Just like it is done with the men, the BFA will also establish regional first division women’s leagues between 2018 and 2019 and later establish women’s premier league in 2019-20.


The strategy

The BFA 2017-2020 Strategy that stands to improve all levels of football was developed by members of the BFA National executive committee (NEC). It was developed through a consultative process which included Botswana National Sports Commission (BNSC) Secretariat, Regional Football Associations, National Leagues, standing committees and all key stakeholders. 

It also incorporates inputs from relevant legislation, policy framework and related documents, such as the BFA constitution, Sports, and Recreation Policy, National Excellence Strategy, Ministry of Empowerment, Youth Sports and Culture strategic plan.

The strategy is aligned to the Botswana National Sports Commission 2013-2028 circle spinning from 2017 to2020.

Amongst key factors were to determine the strategy direction, describe, translate, align management to the strategy and manage performance. There were expectations and concerns raised during the development of the strategy. 

Amongst the expectations were that the strategy will develop football in Botswana in all its various structures and facets, and that there will be a change in the participants mindset. School football will also be included in the BFA Strategy.

The BFA balanced scorecard as of the end of 2016 paints a gloomy and  demoralising picture, while millions of pula have been spent in camping, meals and travel. Also there has not been any good results coming from all nation teams and local clubs that registered to compete in continental competitions.

The BFA score board for the strategy 2013-2016 indicates that its strategic objective was to improve athlete performance, with the strategic goal being to increase performance rating at zonal, continental and world levels.

Key indicators being Olympics games ranking, COSAFA Under 20 men and women, COSAFA senior men and women, CAF Championships, premier league clubs participating, CAF Under 17 boys and girls, U20 boys and girls, AFCON competition. But the results show dismal failure as in almost all the cases our teams exited the competition during the preliminary stage despite the set targets of getting gold or reaching group stages. 

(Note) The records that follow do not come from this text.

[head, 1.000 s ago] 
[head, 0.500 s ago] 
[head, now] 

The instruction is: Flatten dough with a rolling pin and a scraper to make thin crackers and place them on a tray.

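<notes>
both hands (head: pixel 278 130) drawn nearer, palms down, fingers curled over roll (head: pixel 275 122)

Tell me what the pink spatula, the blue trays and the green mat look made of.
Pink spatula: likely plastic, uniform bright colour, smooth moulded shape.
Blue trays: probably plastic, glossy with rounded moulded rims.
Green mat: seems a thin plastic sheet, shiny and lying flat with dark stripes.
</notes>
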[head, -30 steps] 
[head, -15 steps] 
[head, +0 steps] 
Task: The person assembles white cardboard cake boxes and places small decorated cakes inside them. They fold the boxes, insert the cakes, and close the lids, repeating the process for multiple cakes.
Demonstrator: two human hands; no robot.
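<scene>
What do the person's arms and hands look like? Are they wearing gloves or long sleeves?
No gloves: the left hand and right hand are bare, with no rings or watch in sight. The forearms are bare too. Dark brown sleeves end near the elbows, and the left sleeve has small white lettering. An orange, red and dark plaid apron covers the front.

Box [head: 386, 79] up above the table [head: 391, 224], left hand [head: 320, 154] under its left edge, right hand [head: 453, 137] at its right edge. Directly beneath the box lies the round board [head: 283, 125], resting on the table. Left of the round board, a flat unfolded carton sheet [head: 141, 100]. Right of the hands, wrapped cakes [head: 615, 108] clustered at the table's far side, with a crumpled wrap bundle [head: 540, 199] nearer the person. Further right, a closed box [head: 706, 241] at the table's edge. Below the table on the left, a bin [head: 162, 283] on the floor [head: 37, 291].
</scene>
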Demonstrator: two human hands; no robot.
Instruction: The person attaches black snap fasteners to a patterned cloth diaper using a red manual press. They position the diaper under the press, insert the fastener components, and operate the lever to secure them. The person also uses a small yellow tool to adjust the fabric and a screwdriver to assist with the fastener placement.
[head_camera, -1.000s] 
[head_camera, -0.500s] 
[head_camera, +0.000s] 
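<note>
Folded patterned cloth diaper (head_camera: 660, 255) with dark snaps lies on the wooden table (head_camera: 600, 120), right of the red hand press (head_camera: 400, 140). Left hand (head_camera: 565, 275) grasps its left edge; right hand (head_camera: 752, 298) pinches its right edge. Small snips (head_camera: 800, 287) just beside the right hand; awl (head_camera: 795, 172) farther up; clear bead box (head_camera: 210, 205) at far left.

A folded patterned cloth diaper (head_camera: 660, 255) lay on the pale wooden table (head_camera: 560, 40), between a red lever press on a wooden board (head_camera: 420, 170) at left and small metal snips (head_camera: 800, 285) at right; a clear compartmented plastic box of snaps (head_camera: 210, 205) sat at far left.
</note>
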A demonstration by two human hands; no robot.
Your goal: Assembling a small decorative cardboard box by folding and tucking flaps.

The only better performance was reaching the finals of the COSAFA tournament and winning silver by the senior national team. The best performance was registered with Supreme Council for Sport in Africa (SCSA) Zone 6 where Botswana got a ranking of an improved athlete performance.

Equally disturbing is that BFA failed to achieve its set objective of increased high profile event hosting, sanctioned zonal, continental and world events. BFA failed to increase the number of women participating in sports as evidenced by the key point indicator where the league was regional in Southern parts with two teams dominating. The BFA also failed to come up with national league. 

The BFA failed to increase participation of people living with disabilities playing football. Although PASSPBO proposed a friendly match with Zebras U20, the proposal was shot down because there was no team in camp.

Besides the teething problems experienced, the present administration seems focused and ready to accomplish its mission. Under the  learning and growth perspective, their aim is to train 20 grassroots coaches per region, train 60 grassroots referees per region, establish specialist coaches at grassroots level, establish 20 youth coaches, conduct administrative staff  training, establish youth policy, establish Under 19 reserve league by the end of 2017.  

The NEC also intends to consolidate all grassroots development programmes into one. Under the stewardship indicator, the BFA will register an investment arm as well as strengthen governance structures for managing relationships with sponsors.

Letshwiti looks set to achieve the BFA mission statement and provide a well-resourced and effective football delivery system that will improve the football industry and contribute to the economy of Botswana. But, good as it sounds on paper, it begs the question, how will the absence of a CEO affect the implementation of the strategy?